"Jangan bohong! Kamu nawarin karyawan biar resign, kan? Itu sama aja kayak PHK massal!" sergahku.
"Jose...sudah, Sayang." Alea berbisik menengahi.
"Aku tidak tega mem-PHK mereka, Jose."
Sebelum suasana makin memanas, Alea menggiring kami ke ruang makan. Terpaksa aku diam. Walau aku tak suka cara Calvin mengatasi masalah dengan perampingan karyawan secara halus.
Makan malam berlangsung dalam kecanggungan. Calvin memberi selamat padaku karena buku Manusia Bandara hasil karyaku menjadi bestseller.

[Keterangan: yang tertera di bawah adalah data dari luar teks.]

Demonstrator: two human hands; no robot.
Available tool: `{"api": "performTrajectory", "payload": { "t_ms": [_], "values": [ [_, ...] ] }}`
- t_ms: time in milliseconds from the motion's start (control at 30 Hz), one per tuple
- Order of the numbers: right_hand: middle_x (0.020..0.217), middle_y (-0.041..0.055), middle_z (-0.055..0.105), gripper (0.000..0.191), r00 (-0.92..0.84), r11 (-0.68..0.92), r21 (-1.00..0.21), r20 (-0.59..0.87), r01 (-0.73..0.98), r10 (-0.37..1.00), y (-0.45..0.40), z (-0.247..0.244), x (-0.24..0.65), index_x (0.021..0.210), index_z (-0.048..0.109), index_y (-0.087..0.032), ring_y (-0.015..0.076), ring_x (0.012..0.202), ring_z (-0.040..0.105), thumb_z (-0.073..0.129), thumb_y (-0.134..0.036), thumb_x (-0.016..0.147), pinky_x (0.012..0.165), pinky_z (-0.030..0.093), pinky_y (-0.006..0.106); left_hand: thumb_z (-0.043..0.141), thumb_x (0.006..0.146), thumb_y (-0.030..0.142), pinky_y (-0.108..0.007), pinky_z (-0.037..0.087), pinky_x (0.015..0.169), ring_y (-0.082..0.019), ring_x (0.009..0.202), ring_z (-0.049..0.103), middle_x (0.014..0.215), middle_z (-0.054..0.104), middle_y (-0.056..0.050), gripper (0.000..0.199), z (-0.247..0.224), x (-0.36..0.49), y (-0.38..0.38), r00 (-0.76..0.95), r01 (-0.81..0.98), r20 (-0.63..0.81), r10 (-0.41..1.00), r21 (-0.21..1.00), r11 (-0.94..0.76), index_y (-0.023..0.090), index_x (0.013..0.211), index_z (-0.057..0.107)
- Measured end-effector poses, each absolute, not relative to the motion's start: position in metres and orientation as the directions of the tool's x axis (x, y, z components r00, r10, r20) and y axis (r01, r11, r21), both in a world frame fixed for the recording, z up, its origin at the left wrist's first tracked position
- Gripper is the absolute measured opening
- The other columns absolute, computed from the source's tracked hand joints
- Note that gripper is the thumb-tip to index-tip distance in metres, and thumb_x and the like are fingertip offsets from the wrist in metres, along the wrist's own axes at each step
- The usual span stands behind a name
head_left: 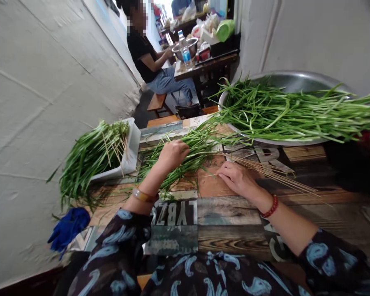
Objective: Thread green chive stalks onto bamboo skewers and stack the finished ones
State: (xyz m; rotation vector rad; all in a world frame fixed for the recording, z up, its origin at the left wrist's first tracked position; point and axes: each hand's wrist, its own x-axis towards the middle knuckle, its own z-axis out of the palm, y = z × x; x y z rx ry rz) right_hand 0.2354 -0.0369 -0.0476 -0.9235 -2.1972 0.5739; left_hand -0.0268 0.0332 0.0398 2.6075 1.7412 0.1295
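Note:
My left hand [172, 155] is curled closed over a loose pile of garlic chives [200, 142] on the table, with some stems at its fingertips; its palm side is hidden. My right hand [237, 176] rests low over the table, thumb and fingers pinched on a thin bamboo skewer whose tip sticks out to the left. Just beyond and right of it lies a spread of bamboo skewers [273, 167]. To the left, a white plastic tray [135, 142] holds bundled chives [89, 154] with skewers [115, 148] through them.
A large metal basin [305, 80] heaped with long chives [296, 115] stands at the right rear. A blue glove [70, 228] lies at the left table edge by the wall. Farther back, another person [148, 57] sits at a table with a bowl [191, 42] and water bottle [185, 51].

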Motion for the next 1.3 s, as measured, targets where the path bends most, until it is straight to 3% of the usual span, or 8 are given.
{"api": "performTrajectory", "payload": {
  "t_ms": [233, 400, 500, 767, 1000, 1067, 1200, 1300],
  "values": [
    [0.088, 0.0076, 0.062, 0.020, -0.525, 0.652, -0.609, 0.408, 0.453, 0.746, -0.034, -0.054, 0.234, 0.091, 0.069, -0.018, 0.0185, 0.084, 0.058, 0.049, -0.015, 0.095, 0.076, 0.046, 0.032, 0.046, 0.088, 0.012, -0.029, 0.048, 0.097, -0.019, 0.110, 0.064, 0.125, 0.067, -0.008, 0.043, 0.024, 0.001, 0.119, 0.358, 0.933, 0.024, 0.933, -0.036, -0.357, 0.021, 0.125, 0.065],
    [0.089, 0.0075, 0.062, 0.022, -0.524, 0.643, -0.613, 0.397, 0.460, 0.753, -0.034, -0.055, 0.234, 0.092, 0.069, -0.018, 0.0185, 0.085, 0.058, 0.048, -0.017, 0.097, 0.077, 0.046, 0.032, 0.051, 0.082, 0.011, -0.037, 0.052, 0.086, -0.027, 0.095, 0.067, 0.096, 0.072, -0.018, 0.027, 0.023, -0.004, 0.132, 0.321, 0.942, 0.019, 0.947, -0.105, -0.318, 0.010, 0.092, 0.076],
    [0.091, 0.0078, 0.063, 0.021, -0.529, 0.640, -0.619, 0.390, 0.455, 0.754, -0.035, -0.053, 0.234, 0.093, 0.069, -0.018, 0.0188, 0.085, 0.058, 0.048, -0.016, 0.096, 0.077, 0.046, 0.032, 0.048, 0.086, 0.015, -0.041, 0.051, 0.088, -0.030, 0.103, 0.064, 0.104, 0.069, -0.021, 0.029, 0.038, -0.023, 0.119, 0.282, 0.956, 0.113, 0.953, -0.112, -0.270, 0.008, 0.091, 0.075],
    [0.093, 0.0086, 0.064, 0.023, -0.534, 0.616, -0.626, 0.350, 0.478, 0.770, -0.038, -0.047, 0.236, 0.095, 0.069, -0.018, 0.0201, 0.085, 0.059, 0.045, -0.019, 0.098, 0.076, 0.046, 0.034, 0.050, 0.084, 0.013, -0.030, 0.051, 0.094, -0.015, 0.099, 0.066, 0.104, 0.072, -0.005, 0.024, 0.070, -0.098, 0.051, 0.125, 0.790, 0.538, 0.833, 0.454, -0.412, 0.018, 0.084, 0.073],
    [0.092, 0.0081, 0.065, 0.023, -0.550, 0.623, -0.613, 0.339, 0.487, 0.763, -0.038, -0.050, 0.237, 0.096, 0.068, -0.019, 0.0202, 0.084, 0.060, 0.046, -0.019, 0.098, 0.076, 0.048, 0.034, 0.048, 0.079, 0.004, -0.033, 0.053, 0.095, -0.013, 0.100, 0.066, 0.105, 0.072, -0.001, 0.025, 0.119, -0.116, 0.017, -0.025, 0.709, 0.698, 0.715, 0.517, -0.480, 0.019, 0.079, 0.069],
    [0.092, 0.0080, 0.065, 0.022, -0.551, 0.622, -0.610, 0.335, 0.491, 0.764, -0.038, -0.051, 0.237, 0.096, 0.068, -0.019, 0.0205, 0.085, 0.061, 0.046, -0.020, 0.098, 0.076, 0.048, 0.035, 0.049, 0.075, 0.004, -0.035, 0.053, 0.095, -0.015, 0.098, 0.067, 0.101, 0.074, -0.001, 0.026, 0.118, -0.102, 0.017, 0.166, 0.740, 0.615, 0.771, 0.440, -0.509, 0.019, 0.074, 0.070],
    [0.092, 0.0080, 0.064, 0.022, -0.553, 0.632, -0.612, 0.350, 0.476, 0.756, -0.037, -0.052, 0.237, 0.096, 0.068, -0.019, 0.0202, 0.085, 0.061, 0.046, -0.019, 0.098, 0.077, 0.049, 0.035, 0.049, 0.069, 0.002, -0.033, 0.052, 0.095, -0.016, 0.096, 0.069, 0.099, 0.076, 0.000, 0.030, 0.079, -0.061, 0.032, 0.580, 0.686, 0.139, 0.802, 0.448, -0.574, 0.021, 0.068, 0.073],
    [0.090, 0.0079, 0.064, 0.022, -0.554, 0.647, -0.611, 0.374, 0.456, 0.744, -0.036, -0.051, 0.236, 0.096, 0.068, -0.020, 0.0199, 0.084, 0.061, 0.046, -0.018, 0.097, 0.075, 0.050, 0.035, 0.049, 0.076, 0.004, -0.031, 0.051, 0.099, -0.016, 0.108, 0.067, 0.119, 0.071, -0.004, 0.033, 0.046, -0.039, 0.051, 0.553, 0.685, 0.106, 0.826, 0.507, -0.524, 0.020, 0.089, 0.075]
  ]
}}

Kerak es di hatiku mencair.
Obrolan menjadi lebih santai setelah makan malam. Arini menempel mesra di pelukan ayah keduanya. Calvin mengelus-elus kepala Arini sampai tertidur. Digendongnya putriku ke kamar. Hatiku remuk. Menggendong Arini, sesuatu yang tak mampu lagi kulakukan.
Calvin tidak datang dengan tangan kosong. Dibawakannya satu set koleksi buku cerita anak untuk Arini, sebuket bunga anggrek Cattleya untuk Alea, dan setelan jas Dolce and Gabbana untukku.
"Jose, I have a good news."
"What's up?"
"Ada peluang kamu akan mendapat kaki palsu. Kalau kamu punya kaki palsu, kamu bisa berjalan lagi."
"Wow, that's great. Thank you so much, Calvin."